REQUIRED WORK:
Restate the listing that follows word for word, without its pictures.

INFORMATION SHOWN Block Start

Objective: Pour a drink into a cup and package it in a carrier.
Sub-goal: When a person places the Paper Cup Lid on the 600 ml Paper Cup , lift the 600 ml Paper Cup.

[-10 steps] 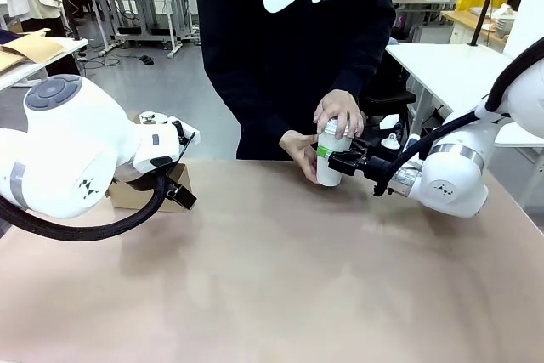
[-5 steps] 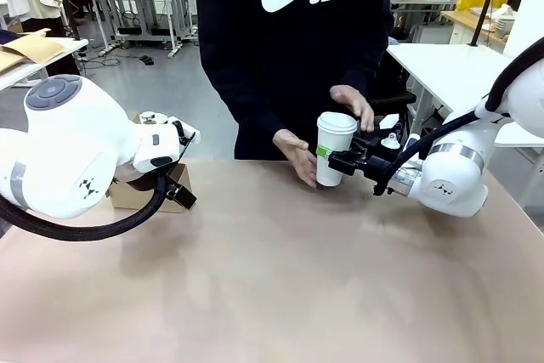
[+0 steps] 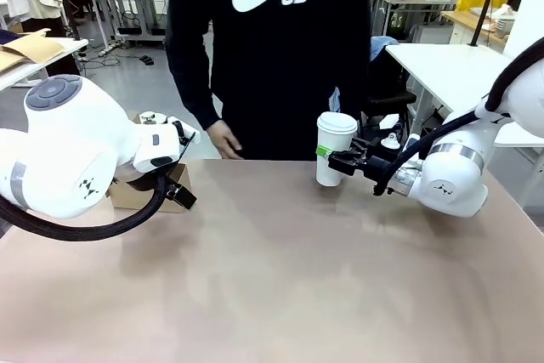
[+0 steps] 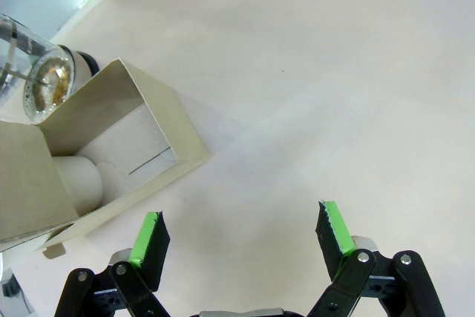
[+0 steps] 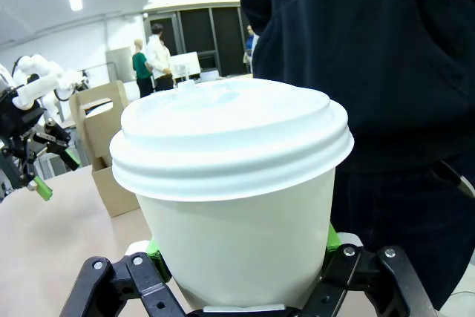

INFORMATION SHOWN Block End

ANSWER TO THIS TASK:
Objective: Pour a drink into a cup and package it in a carrier.
Sub-goal: When a person places the Paper Cup Lid on the 600 ml Paper Cup , lift the 600 ml Paper Cup.

[-10 steps] 
[-5 steps] 
[+0 steps] 
[+0 steps] 
[+0 steps] 

No more output is expected here.